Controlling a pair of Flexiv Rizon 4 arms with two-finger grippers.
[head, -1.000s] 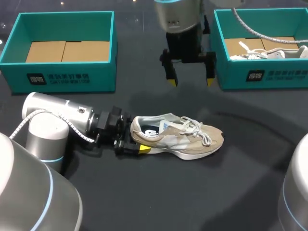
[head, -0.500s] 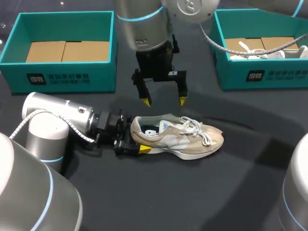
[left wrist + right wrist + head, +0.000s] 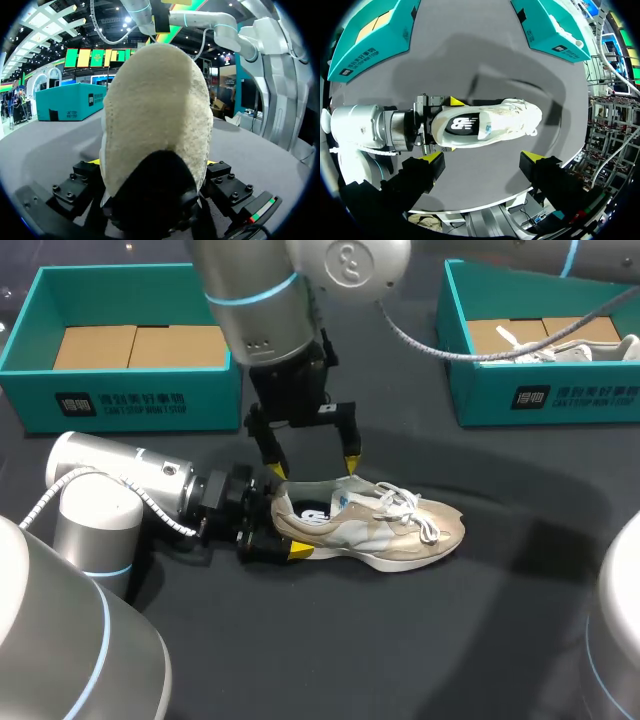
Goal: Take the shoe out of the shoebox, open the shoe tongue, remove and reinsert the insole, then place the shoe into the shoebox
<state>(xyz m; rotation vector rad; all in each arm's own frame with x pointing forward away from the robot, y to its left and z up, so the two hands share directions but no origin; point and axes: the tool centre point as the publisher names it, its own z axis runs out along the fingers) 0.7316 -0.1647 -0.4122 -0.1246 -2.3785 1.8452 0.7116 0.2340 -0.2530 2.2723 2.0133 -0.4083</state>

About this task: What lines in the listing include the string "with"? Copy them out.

Finished exercise:
Controlling a pair of Flexiv Rizon 4 arms with two-finger grippers.
<state>(xyz m; rotation vector rad; all in each arm's own frame with x pointing forward away from the robot, y to its left and z up, so the two hands share directions but no origin; point and axes: the tool centre point as the publisher names it, its own z axis runs out along the fingers) 0.7316 -0.1647 -0.4122 -0.1246 -2.3785 1.8452 0.7116 0.2340 -0.2530 2.2723 2.0133 -0.4083</state>

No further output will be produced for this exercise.